Within the material below, transcribe exactly the lines from the one holding "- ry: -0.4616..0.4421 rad" through the one holding "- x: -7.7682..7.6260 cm", keeping both ends and skipping the rest.

Start of THE DATA

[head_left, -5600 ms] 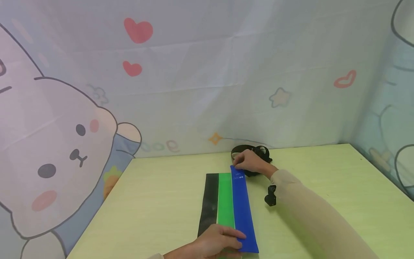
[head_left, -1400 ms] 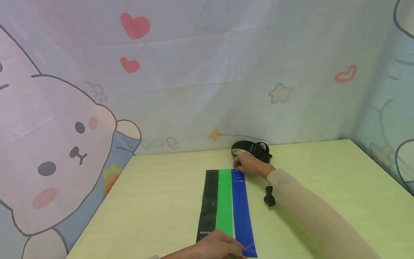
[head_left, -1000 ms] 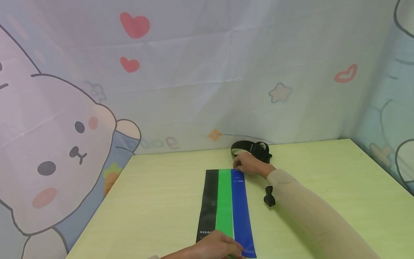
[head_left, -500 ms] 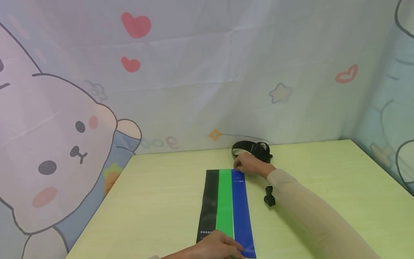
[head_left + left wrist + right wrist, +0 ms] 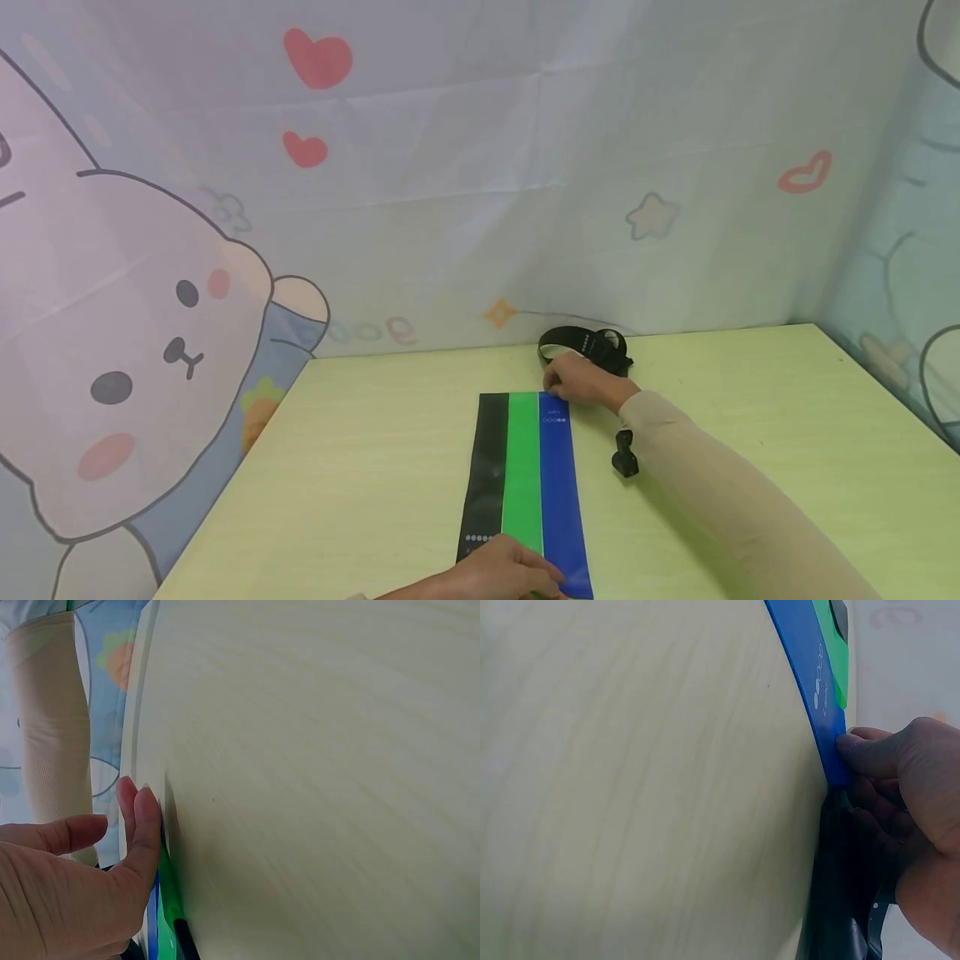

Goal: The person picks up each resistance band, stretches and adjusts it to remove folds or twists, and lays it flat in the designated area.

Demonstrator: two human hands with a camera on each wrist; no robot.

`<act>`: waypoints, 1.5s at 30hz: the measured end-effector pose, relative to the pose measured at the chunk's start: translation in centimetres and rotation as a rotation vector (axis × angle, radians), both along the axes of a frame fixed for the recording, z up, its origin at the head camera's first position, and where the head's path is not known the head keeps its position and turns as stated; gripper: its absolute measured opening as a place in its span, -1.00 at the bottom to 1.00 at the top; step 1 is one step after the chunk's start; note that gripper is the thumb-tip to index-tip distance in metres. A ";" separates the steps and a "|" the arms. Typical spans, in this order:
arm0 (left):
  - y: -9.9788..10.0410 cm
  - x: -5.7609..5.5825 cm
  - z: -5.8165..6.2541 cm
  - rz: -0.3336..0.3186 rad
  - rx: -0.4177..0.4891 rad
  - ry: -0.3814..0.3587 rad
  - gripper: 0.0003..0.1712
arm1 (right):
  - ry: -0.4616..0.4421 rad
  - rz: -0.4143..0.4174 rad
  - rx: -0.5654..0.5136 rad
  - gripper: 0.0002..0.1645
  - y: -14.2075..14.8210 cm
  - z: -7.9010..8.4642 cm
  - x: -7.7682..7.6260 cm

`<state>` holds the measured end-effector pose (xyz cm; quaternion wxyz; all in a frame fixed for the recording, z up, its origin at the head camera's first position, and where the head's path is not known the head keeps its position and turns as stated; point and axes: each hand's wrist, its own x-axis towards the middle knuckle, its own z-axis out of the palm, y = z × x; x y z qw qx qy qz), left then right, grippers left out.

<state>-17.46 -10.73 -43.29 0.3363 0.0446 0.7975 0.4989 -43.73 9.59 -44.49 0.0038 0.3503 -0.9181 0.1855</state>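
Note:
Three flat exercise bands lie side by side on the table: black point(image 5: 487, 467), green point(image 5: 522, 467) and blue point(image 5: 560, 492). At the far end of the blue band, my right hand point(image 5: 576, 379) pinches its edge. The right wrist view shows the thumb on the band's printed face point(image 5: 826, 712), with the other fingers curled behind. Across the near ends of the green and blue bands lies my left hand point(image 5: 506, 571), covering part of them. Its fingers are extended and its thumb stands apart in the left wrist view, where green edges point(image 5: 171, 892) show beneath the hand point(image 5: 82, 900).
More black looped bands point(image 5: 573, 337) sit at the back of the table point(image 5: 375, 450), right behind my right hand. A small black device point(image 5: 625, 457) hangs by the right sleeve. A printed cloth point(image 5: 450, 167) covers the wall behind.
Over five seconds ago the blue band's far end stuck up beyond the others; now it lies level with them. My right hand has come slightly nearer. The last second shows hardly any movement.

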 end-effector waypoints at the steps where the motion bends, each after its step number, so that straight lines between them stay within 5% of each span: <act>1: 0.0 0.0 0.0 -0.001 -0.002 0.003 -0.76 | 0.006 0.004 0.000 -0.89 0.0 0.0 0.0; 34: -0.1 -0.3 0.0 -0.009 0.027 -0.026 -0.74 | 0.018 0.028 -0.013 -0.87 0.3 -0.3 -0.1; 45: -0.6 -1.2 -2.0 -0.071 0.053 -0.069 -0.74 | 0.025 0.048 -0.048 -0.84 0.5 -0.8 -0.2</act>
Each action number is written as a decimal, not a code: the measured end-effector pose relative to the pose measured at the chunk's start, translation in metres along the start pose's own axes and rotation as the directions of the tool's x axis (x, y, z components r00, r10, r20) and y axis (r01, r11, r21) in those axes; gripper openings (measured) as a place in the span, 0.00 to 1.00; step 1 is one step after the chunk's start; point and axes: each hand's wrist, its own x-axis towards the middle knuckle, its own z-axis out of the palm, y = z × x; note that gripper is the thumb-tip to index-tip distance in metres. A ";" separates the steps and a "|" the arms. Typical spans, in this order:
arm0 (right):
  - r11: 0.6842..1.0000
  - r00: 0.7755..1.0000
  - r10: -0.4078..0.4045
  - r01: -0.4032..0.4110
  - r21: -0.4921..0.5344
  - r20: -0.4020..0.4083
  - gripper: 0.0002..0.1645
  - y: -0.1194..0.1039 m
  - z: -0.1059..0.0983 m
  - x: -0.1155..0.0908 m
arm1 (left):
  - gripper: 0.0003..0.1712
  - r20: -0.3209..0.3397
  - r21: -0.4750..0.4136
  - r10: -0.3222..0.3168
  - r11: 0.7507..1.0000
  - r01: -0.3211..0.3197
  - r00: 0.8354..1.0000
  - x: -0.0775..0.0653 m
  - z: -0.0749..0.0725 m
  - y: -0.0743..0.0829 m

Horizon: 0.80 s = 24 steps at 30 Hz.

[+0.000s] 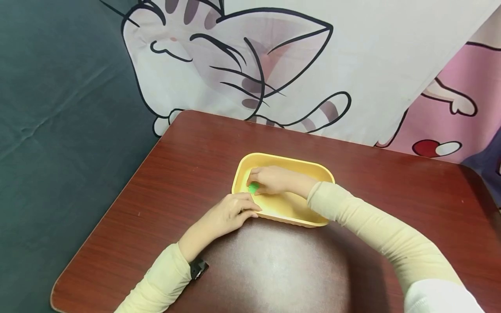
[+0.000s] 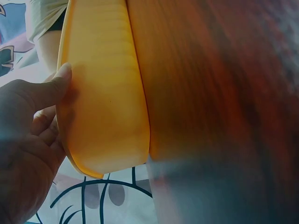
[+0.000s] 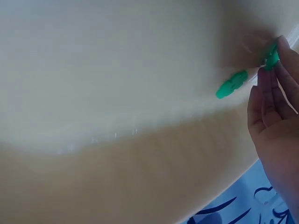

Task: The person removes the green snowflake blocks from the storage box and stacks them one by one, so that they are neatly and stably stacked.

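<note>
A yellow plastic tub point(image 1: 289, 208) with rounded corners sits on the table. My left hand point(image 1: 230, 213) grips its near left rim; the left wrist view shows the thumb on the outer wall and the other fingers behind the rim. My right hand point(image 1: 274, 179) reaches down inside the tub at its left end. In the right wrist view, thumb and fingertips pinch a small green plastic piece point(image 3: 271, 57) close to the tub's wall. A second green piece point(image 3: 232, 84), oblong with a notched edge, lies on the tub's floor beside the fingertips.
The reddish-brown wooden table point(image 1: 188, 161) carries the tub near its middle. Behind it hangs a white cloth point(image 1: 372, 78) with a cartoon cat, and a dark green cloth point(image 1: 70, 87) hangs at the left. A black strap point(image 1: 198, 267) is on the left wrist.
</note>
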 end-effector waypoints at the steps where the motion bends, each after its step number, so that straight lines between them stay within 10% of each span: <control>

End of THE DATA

» TASK RESPONSE
  - ry: -0.4616..0.4421 rad
  - rz: -0.4143..0.4174 rad
  - rx: -0.5654..0.5136 rad
  - gripper: 0.0002..0.1645
  - y: -14.2075..14.8210 cm
  - z: -7.9010..8.4642 cm
  - x: -7.7682..7.6260 cm

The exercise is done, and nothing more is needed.